- WHAT TO PRODUCE
This task calls for the lines below starting at the one containing "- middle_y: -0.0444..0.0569" and ending at the one containing "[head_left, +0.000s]", repeated exactly with both ends kept and pictures left out.

#### STORED DATA

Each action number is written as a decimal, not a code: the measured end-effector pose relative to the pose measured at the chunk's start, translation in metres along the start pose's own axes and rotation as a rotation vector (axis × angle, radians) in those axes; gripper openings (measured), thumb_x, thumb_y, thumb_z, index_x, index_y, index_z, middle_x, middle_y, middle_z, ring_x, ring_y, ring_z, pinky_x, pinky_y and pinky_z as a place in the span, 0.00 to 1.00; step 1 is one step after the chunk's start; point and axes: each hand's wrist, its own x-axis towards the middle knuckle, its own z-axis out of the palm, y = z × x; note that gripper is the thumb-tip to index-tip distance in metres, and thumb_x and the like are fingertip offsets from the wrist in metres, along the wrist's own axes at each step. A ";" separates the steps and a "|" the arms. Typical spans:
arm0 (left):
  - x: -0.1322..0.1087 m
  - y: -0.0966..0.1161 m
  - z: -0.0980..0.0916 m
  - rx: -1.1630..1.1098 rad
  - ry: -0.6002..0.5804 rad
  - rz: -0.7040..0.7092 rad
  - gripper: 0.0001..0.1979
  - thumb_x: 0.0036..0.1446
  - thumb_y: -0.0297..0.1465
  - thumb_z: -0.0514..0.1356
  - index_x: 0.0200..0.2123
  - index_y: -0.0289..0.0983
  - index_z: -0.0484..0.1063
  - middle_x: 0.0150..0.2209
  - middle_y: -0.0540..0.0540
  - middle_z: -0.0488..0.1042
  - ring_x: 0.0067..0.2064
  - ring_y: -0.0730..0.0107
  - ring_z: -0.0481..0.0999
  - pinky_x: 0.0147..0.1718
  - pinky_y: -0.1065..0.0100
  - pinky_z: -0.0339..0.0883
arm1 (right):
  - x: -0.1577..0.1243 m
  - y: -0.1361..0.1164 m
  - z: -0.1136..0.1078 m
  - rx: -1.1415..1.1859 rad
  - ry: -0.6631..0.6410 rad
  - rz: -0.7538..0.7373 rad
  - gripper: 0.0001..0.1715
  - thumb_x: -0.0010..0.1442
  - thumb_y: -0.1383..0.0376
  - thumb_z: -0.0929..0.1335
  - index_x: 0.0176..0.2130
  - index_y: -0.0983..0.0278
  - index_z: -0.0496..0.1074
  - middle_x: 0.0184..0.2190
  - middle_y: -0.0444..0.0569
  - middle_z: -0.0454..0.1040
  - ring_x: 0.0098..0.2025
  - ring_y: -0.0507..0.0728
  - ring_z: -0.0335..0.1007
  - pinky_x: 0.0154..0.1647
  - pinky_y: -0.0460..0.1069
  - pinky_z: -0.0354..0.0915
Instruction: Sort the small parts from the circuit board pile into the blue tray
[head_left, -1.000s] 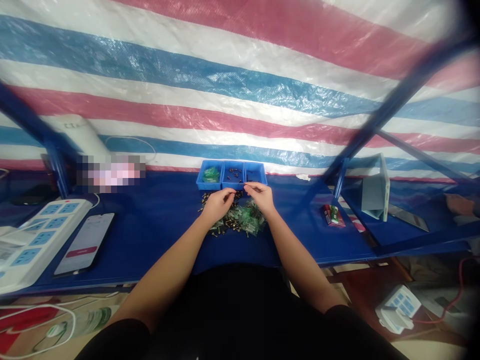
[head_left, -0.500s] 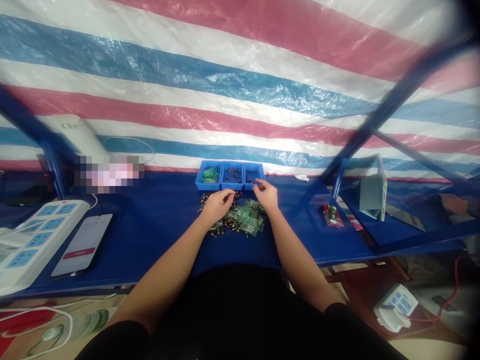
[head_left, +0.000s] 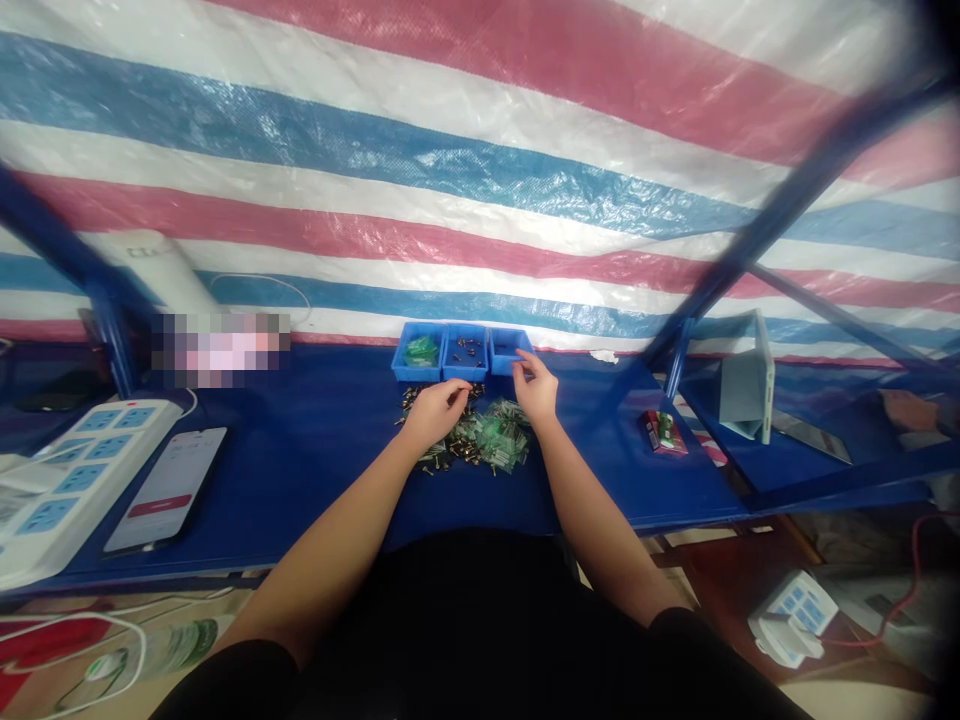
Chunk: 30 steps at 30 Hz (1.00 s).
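Three small blue bins stand in a row at the back of the blue table. The left bin (head_left: 419, 376) has green pieces in it, the middle bin (head_left: 464, 373) a few small dark screws, and the right bin (head_left: 508, 368) some dark pieces. In front of them lies a pile of small screws and green-tinted clear packets (head_left: 499, 437). My left hand (head_left: 439, 411) is over the pile's left part, fingertips pinched on something too small to make out. At the right bin's front edge is my right hand (head_left: 535, 385), its thumb and fingers bent and slightly apart, with nothing visible between them.
On the left are a white power strip (head_left: 96, 460) and a phone (head_left: 166, 490). A small red box (head_left: 664, 434) lies right of the pile. Farther right stand a tablet in a case (head_left: 746, 385) and a blue frame post (head_left: 679, 358). Another person's hand (head_left: 909, 410) shows at the far right.
My right hand has shifted slightly up and to the right, and its fingers have lifted a little at the right bin. My left hand has hardly moved.
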 end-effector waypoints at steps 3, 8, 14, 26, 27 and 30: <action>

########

- RESPONSE
  - middle_y: -0.0444..0.0569
  - middle_z: -0.0454..0.1040
  - ring_x: 0.0098..0.2025
  - ring_y: -0.0507..0.0728
  - ring_z: -0.0335..0.1007
  - pinky_x: 0.0154..0.1647
  - pinky_y: -0.0460..0.1069
  - pinky_z: -0.0354..0.0915
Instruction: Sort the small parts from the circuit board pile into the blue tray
[head_left, -1.000s] 
[head_left, -0.500s] 
[head_left, +0.000s] 

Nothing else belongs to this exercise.